That's why (when I alluded to this before) I also(!) referenced interpolating alternatives and provided links for that. With an interpolating function one can just use contourplot and get tickmarks that match the ranges.

Sorry, I cannot answer any more of your queries. I suggest that you learn how to use Maple enough to do these things for yourself. You could read and understand and use/adapt material in the links provided, for this.

@Aung I did it in stages to try and make it more understandable.

Sure, you can wrap together some of the steps, and bypass inert calls, to make it a bit shorter.

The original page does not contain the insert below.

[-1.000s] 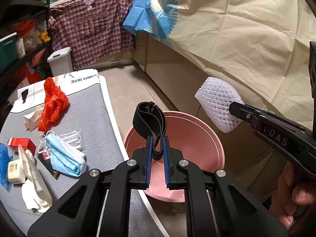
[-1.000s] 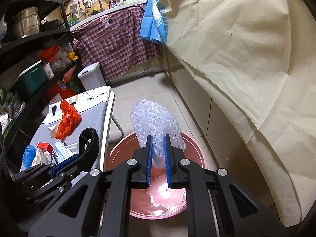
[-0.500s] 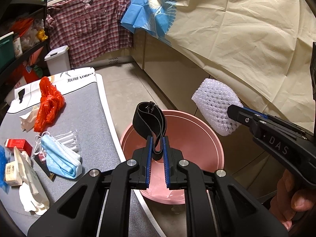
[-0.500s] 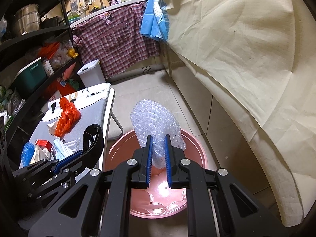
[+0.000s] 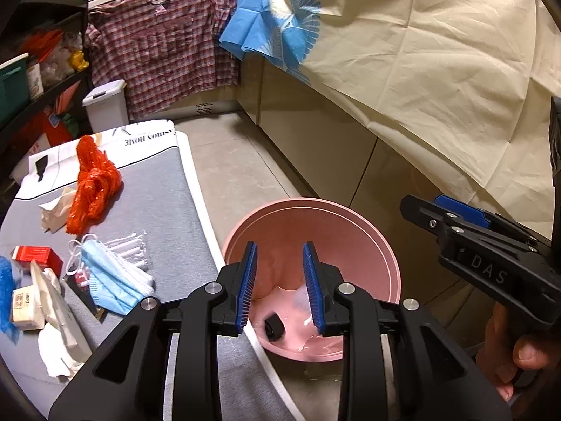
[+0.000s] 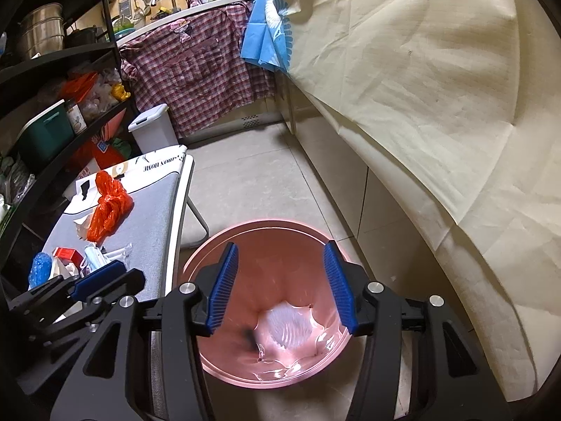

But there is no dedicated command for turning an integral of a sum into a sum of an integral. That's what that particular subsindets call does.

restart:

with(IntegrationTools):

eq1:=int(1-(sum(p[i]*(1-exp(-((t-xi)/tau[i]))),i=1..n)),xi=0..t);

int(1-(sum(p[i]*(1-exp(-(t-xi)/tau[i])), i = 1 .. n)), xi = 0 .. t)

temp := subsindets(Expand(eq1),specfunc({specfunc(sum),name=range},int),
                   u->sum(int(op([1,1],u),op(2,u)),op([1,2],u)));

t-(sum(p[i], i = 1 .. n))*t+sum(-tau[i]*p[i]*exp(-t/tau[i])+tau[i]*p[i], i = 1 .. n)

combine(temp);

sum(-tau[i]*p[i]*exp(-t/tau[i])+tau[i]*p[i]-t*p[i], i = 1 .. n)+t


Download 1111_acc.mw

@Dkunb Your procedure proj_wigner is neither assigning nor returning the result of,

   [seq([seq(subs(m=i,n=j,wp),j=1..d2)],i=1..d2)];

to anything. It worked, but no more use was made of it.

You could try, instead,

   w :=  [seq([seq(subs(m=i,n=j,wp),j=1..d2)],i=1..d2)];

and then return w at the end, to see it working.

Also, I recommend using eval instead of subs, unless you have some good reason not to. I.e.,

   w :=  [seq([seq(eval(wp,[m=i,n=j]),j=1..d2)],i=1..d2)];

@Dkunb My point is that the concept of "simpler" here is ambiguous. There's short-and-ugly and larger-with-great-structure-insight-and-symmetry, and a world in between.

Do you want as much combining of trig terms as possible (even if the result is slightly larger?)

Does you want the exp terms in trig form? If so, do you want the terms grouped by trig function or by real and imaginary parts? And so on...

@Khair Muhammad Saraz 

Please attach your worksheet.

Taking nops of a Matrix or a Vector (one of its rows or columns) does not return the number of elements. Your MM is a Matrix. The command for that is numelems, not nops. There are better ways to get the dimensions, IMO.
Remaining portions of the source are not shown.